RUSSIA has lost the battle to capture Kiev – if that was ever its intention – and has paid the price in confusion and casualties like any retreating army. But the war itself is far from over and is developing elsewhere in Ukraine.
According to the daily report of the independent US-based Institute for the Study of War (ISW), the main thrust of the Russian army is in eastern and southern Ukraine where it has made substantial territorial gains along the Sea of Azov and Black Sea coastlines. These consolidate Russia’s 2014 annexation of Crimea and, critically, threaten the loss of Odessa which is Ukraine’s main seaport.
Since Vladimir Putin never laid out precise war aims, it is possible that the drive towards Kiev was a feint – though it cost his army dear in lives and credibility – while his forces moved heavily against the true objectives in the east and south.
The Russians appear to have been humiliated around Kiev but Ukraine is remains in danger of losing strategic territories including the economically-critical Donbas and possibly its access to the sea.
With the Russian retreat from conquered soil, the parallel propaganda war being waged through the media by Ukraine and the United States has moved into a familiar atrocity phase in which the Russians are accused of massacring civilians and other war crimes. Russian denials are ignored but the truth of the accusations, which cannot be independently verified, is beside the point.
The purpose is to keep Western public opinion motivated behind Ukraine and the West’s support for it despite the mounting economic consequences. These are chiefly evident for now at the petrol pump and in electricity bills. Consumer energy prices are soaring despite continuing supplies of Russian oil and gas on which EU countries depend. Much worse is to come, as commodity markets testify.
Energy prices were taking off anyway because of the West’s obsession with transition to renewables but have been supercharged by the war. Transport Secretary Grant Shapps told the BBC on Sunday that the government had no plans to ration gas and fuel, as France and Germany are contemplating. His categorical assurance could easily backfire. Britain last had petrol rationing in 1956 because of Suez.

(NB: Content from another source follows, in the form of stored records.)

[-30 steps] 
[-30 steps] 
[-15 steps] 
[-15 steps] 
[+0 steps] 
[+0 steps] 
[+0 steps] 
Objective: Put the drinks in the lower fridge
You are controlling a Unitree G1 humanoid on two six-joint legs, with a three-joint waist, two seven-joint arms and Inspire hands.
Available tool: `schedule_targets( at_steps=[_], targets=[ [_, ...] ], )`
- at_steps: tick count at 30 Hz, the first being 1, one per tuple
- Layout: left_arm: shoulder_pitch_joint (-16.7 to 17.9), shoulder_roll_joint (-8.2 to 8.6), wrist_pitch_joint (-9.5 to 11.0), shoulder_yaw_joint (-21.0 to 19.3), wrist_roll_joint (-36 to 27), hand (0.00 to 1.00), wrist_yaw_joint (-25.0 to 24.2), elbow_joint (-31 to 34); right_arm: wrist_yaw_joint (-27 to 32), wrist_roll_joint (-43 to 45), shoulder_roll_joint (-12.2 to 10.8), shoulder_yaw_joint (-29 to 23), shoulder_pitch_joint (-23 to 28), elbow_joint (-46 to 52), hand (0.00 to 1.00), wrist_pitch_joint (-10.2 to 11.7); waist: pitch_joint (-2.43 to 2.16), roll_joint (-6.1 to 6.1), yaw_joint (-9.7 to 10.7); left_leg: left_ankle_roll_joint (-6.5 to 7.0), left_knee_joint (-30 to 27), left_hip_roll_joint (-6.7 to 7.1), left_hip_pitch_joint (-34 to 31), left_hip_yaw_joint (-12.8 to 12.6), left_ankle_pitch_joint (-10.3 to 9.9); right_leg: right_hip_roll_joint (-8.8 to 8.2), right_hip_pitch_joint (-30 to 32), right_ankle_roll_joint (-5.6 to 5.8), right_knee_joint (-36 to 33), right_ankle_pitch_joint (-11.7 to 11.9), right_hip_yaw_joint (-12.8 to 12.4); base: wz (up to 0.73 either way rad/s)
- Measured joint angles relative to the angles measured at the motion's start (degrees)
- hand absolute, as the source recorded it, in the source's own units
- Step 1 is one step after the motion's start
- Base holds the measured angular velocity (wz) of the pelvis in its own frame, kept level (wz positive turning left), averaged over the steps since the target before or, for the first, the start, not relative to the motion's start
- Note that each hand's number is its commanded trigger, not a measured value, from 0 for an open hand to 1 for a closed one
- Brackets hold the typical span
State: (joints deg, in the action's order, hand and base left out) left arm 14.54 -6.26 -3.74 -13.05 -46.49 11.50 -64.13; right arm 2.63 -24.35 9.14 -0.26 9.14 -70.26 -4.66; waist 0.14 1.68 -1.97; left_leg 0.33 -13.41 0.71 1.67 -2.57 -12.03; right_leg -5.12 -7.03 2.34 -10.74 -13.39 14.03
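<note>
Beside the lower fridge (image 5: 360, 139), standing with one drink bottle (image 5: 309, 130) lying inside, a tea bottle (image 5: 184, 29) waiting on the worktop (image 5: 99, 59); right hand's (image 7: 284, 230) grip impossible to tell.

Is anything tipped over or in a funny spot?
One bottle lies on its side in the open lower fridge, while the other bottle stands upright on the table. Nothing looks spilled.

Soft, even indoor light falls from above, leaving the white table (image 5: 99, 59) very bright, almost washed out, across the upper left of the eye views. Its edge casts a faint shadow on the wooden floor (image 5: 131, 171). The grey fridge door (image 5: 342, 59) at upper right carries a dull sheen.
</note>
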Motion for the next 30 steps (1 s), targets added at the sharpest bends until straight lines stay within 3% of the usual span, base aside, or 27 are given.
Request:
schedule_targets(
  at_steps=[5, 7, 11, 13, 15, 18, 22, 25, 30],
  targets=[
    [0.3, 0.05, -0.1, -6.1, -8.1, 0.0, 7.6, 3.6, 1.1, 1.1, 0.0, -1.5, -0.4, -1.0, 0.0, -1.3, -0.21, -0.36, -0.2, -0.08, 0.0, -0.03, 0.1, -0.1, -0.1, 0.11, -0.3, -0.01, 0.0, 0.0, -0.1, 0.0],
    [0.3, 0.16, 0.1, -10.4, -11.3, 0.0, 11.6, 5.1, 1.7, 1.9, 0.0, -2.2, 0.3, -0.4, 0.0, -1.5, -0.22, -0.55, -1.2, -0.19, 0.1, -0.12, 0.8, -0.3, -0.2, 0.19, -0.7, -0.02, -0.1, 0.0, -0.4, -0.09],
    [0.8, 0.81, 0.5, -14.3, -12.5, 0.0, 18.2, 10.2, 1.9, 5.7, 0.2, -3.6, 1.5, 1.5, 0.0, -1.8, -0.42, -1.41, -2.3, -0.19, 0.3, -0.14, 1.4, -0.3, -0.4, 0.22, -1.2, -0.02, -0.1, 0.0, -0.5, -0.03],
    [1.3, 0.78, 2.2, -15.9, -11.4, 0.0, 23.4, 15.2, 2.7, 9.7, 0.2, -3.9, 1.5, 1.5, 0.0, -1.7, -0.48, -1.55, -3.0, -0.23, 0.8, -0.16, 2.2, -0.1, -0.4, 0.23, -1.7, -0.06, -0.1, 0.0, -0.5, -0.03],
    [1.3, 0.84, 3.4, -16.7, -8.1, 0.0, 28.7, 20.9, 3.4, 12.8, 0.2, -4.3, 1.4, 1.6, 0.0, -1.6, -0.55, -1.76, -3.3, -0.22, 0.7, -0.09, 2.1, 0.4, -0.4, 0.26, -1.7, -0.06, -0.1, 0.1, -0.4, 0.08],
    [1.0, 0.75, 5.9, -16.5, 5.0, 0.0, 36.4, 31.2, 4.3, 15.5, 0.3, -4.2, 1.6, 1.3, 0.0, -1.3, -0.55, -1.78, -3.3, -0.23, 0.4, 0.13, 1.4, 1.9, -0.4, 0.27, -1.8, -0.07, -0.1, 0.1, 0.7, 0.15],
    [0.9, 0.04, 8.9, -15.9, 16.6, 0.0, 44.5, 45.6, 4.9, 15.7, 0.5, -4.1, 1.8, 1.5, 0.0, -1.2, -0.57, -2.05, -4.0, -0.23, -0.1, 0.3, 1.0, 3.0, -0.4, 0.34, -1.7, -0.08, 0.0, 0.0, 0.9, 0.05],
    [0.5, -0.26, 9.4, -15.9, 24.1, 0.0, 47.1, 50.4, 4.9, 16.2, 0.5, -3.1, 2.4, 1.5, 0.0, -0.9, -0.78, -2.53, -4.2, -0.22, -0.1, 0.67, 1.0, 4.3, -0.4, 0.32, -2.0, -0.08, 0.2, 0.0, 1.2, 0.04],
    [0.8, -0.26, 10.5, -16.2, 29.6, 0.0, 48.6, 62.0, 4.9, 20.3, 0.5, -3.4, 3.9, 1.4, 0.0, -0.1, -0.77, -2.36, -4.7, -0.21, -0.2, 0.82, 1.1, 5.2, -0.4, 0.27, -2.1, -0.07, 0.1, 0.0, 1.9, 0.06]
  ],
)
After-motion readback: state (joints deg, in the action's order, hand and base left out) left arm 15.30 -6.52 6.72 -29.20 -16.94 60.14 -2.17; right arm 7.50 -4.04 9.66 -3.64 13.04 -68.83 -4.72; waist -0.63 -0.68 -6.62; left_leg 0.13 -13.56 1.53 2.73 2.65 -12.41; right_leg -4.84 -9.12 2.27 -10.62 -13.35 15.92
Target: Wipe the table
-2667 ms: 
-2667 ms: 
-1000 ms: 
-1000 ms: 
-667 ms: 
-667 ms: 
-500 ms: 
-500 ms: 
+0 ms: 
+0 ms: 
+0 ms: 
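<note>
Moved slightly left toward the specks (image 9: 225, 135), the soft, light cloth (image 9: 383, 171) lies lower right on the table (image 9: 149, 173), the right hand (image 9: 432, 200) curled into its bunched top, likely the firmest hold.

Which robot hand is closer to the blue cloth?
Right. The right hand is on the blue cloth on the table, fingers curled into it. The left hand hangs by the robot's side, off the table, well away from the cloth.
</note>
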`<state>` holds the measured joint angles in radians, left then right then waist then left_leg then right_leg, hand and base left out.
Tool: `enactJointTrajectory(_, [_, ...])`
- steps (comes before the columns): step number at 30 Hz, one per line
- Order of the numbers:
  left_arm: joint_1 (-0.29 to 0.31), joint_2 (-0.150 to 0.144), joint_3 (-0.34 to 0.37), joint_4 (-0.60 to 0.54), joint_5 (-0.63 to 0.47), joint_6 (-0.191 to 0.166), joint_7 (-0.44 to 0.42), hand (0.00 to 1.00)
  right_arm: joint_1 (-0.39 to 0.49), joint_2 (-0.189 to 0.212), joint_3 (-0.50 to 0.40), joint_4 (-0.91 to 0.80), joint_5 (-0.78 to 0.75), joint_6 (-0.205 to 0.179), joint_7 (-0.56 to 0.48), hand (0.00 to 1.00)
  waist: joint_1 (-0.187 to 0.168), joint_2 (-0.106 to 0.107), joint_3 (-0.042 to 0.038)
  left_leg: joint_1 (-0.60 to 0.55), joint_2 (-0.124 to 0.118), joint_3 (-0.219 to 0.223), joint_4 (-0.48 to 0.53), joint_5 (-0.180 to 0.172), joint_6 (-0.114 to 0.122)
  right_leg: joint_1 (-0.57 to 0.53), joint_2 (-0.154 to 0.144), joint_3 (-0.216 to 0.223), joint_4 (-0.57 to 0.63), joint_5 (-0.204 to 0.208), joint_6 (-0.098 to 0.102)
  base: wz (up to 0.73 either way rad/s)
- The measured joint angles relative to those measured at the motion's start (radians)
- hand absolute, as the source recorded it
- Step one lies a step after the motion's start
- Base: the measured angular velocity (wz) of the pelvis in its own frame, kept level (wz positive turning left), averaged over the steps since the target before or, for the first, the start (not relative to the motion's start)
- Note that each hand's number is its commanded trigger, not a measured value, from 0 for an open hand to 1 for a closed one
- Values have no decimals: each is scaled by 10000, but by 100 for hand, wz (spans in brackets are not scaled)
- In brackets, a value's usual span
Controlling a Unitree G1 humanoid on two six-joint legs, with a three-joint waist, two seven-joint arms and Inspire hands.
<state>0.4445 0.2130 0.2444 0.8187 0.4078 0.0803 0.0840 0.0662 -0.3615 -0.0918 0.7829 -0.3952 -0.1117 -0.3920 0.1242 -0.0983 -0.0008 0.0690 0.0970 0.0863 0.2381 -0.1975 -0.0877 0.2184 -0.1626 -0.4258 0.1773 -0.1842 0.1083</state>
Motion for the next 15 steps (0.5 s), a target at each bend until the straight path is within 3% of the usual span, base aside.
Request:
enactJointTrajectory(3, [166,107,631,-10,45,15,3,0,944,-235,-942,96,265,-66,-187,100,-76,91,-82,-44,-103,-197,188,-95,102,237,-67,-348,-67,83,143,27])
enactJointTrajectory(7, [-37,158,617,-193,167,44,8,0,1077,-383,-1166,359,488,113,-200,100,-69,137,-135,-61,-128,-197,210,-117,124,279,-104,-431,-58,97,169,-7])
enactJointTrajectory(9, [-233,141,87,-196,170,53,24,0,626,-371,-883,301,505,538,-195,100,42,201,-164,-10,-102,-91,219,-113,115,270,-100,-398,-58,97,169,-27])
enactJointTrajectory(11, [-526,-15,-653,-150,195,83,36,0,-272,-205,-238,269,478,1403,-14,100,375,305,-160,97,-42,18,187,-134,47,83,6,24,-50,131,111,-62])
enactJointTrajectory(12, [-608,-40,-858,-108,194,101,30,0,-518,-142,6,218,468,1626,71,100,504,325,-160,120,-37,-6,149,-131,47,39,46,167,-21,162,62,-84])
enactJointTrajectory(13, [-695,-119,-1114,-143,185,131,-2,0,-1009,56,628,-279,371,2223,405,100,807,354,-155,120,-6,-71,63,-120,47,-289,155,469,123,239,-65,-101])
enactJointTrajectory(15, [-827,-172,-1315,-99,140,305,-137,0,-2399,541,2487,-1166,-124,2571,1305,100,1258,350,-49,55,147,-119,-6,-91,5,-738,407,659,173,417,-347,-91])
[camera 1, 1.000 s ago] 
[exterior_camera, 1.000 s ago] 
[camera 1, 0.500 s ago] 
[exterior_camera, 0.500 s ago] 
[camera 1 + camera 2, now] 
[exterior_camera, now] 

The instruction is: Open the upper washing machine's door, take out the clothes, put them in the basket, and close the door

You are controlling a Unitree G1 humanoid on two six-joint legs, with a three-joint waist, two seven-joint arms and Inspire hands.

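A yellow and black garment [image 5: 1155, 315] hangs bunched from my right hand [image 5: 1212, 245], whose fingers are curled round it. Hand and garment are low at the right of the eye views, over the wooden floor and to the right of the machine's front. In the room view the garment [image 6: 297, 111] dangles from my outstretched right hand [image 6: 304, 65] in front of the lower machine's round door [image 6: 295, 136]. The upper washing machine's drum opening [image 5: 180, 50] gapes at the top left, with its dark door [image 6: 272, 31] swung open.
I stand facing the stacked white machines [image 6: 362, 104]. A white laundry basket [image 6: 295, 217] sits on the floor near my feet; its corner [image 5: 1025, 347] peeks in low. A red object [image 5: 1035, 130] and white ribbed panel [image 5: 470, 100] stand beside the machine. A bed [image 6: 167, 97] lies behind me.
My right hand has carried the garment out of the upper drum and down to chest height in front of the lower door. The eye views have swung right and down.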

The issue for Western governments is how long their electorates’ humanitarian instincts will put up with the economic pain of supporting Ukraine in a war it could have avoided had it not been pressured by Nato and the EU to take sides against Russia. It is dawning on people that Ukraine has been used as a pawn in a US effort to remove Putin from power.
Seen in this light, public opinion could decide that it has been tricked by the Biden administration’s ulterior motives and that the huge international risks involved in continuing what began as a local war – that Ukraine can only lose – are not worth it.
The longer Nato supplies the Ukrainian army with defensive weapons, which it has used with stunning success, the longer the war will last and the more other bad actors – specifically China and Iran – will be tempted to press their own agendas. It goes without saying that the longer Putin is forced to fight, the greater will be the temptation to use nuclear or biochemical weapons.
Warnings from President Biden not to use these will not deter him any more than they deterred his invasion on February 24. The US is fighting the war safely from offices in Washington. Russia is fighting it on the ground and its surviving credibility as a superpower depends on it rescuing at least the appearance of a victory.
The ISW’s assessment of the Russian army performance in conventional warfare confirms that Russia would be no match for Nato were it not for its nuclear arsenal. Quoting the Ukrainian general staff, it said the Russian retreat from Kiev has been disorderly, that battered army units would need time to recover and that some soldiers had refused to fight while others had killed their officers. It stressed these claims were unverified but if true, it’s easy to conceive of Putin escalating his war effort by other means.
Should he do this and should Biden insist on pursuing the defeat of both Putin and the Russia he leaves behind, we enter an unchartable future, as happens when wars elude control. Russia began the war to stop Ukraine joining Nato and to remove the Nato security threat on Russia’s western border. These aims have been lost sight of as the implications of the geopolitical crisis widen far beyond Ukraine.
Foreign relations experts are speaking of the possibility of another world war creating itself of its own volition as happened in 1914.
Historian Niall Ferguson wrote at Bloomberg: ’Even now, after five weeks of war notable for the heroic success of the Ukrainian defenders against the Russian invaders, I still cannot quite rid myself of the uneasy feeling that this is merely the opening act of a much larger tragedy.’
This pessimism is justified when one side in a war possesses nuclear weapons and possibly the will to use them, which makes the world a more dangerous place than it has been since the Cuban missile crisis in 1962.
Incredibly, Biden is about to sign off on a deal with Iran that enables it to become a legal nuclear power in a region where it is already harries its neighbours and threatens the West’s energy supplies. What if China decides to exploit the West’s engagement in central Europe by moving forward its plan to attack Taiwan?
We still have time to contain the unnecessary Ukrainian war within central Europe before Putin is pushed to a potentially irreversible next step – the end of absolute nuclear deterrence – by Nato’s insistence on maintaining the Zelensky government’s resistance to its inevitable defeat. But that time is running out and the unknowable consequences – with Biden in charge – look ever more frightening.